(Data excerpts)
※
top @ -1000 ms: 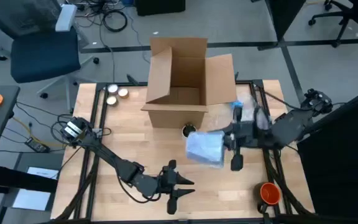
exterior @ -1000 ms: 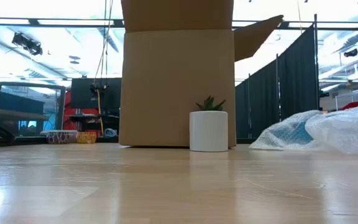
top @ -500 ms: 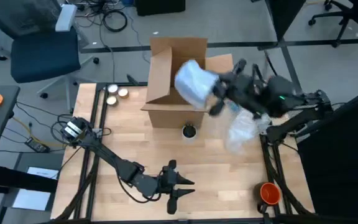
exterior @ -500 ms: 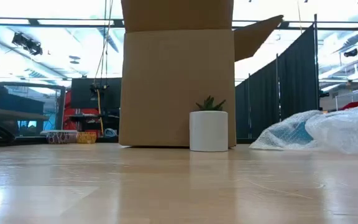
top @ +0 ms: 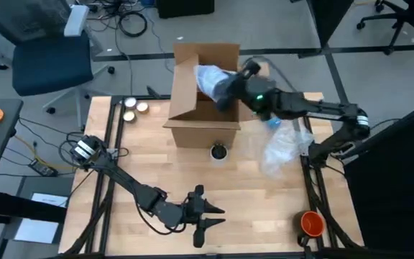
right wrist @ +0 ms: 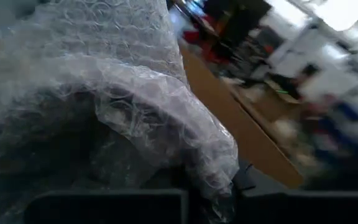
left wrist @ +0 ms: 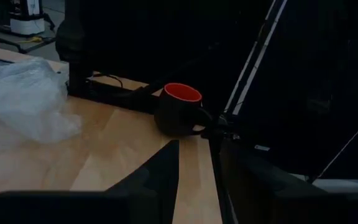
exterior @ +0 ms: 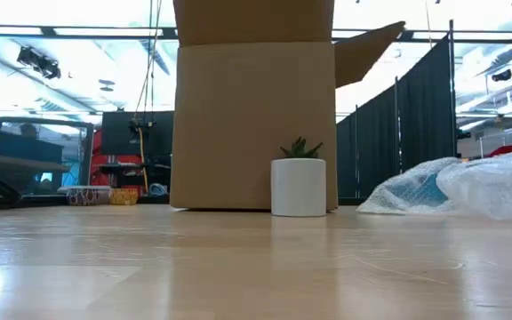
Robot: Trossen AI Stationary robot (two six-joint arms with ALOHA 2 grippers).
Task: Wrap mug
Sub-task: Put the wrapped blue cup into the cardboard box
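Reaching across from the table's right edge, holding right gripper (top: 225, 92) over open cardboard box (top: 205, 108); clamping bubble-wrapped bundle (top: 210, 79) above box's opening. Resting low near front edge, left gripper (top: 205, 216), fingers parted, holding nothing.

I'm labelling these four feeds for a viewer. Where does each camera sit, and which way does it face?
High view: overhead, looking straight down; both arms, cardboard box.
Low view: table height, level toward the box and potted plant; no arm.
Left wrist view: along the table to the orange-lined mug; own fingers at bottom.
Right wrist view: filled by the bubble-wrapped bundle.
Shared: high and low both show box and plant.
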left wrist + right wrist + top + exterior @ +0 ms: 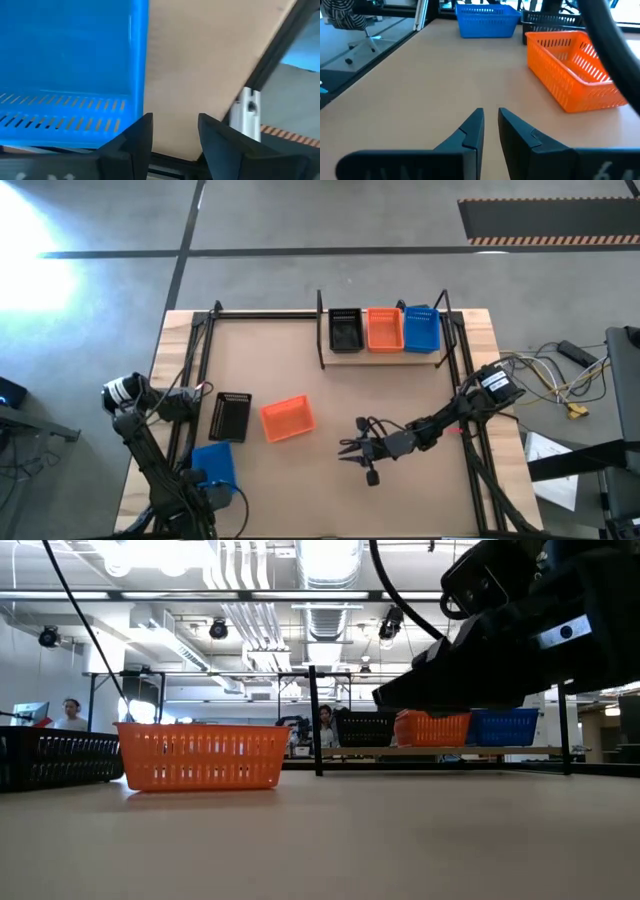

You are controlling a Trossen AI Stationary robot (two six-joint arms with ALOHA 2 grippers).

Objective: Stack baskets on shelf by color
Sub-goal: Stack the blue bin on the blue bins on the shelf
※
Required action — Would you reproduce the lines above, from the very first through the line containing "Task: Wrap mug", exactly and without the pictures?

Answer below —
top @ -1000 ms: 
exterior @ -1000 ms: 
top @ -500 ms: 
exterior @ -500 ms: 
top @ +0 ms: 
right wrist @ +0 ms: 
left wrist @ +0 ms: 
exterior @ +0 ms: 
Robot: Trossen AI Stationary robot (two six-joint arms with ALOHA 2 grippers).
Task: Wrap mug

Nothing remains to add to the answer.